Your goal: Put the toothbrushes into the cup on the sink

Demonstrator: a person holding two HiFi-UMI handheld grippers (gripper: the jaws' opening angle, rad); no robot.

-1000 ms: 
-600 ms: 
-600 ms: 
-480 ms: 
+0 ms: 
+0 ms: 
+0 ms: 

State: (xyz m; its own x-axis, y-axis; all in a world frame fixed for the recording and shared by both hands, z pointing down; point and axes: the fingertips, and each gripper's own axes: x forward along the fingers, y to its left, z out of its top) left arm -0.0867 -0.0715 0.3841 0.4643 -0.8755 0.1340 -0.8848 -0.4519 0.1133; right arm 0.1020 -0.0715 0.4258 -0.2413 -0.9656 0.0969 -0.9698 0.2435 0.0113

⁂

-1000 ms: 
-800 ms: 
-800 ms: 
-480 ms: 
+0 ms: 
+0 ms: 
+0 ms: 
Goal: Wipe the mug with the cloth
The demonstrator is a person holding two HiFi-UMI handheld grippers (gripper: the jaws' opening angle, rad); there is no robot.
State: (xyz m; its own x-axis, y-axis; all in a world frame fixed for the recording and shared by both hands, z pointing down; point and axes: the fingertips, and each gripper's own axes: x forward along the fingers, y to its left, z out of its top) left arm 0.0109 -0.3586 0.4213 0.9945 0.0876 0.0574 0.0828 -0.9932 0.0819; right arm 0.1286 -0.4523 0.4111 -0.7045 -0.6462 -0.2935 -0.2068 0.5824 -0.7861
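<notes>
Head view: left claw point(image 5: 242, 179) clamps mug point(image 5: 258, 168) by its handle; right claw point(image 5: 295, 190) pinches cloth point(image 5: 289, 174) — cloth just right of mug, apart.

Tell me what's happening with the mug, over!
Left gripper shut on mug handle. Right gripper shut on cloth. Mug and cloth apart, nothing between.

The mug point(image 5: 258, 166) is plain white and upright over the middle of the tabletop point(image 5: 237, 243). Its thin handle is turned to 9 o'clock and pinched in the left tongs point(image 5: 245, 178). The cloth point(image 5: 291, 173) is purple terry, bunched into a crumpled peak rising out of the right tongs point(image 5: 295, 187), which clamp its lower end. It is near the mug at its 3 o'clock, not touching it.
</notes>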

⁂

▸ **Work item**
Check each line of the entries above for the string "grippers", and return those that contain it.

▸ **Response to this exercise**
Demonstrator: a person holding two HiFi-UMI handheld grippers (gripper: the jaws' opening angle, rad); no robot.
The demonstrator is a person holding two HiFi-UMI handheld grippers (gripper: the jaws' opening angle, rad); there is no robot.

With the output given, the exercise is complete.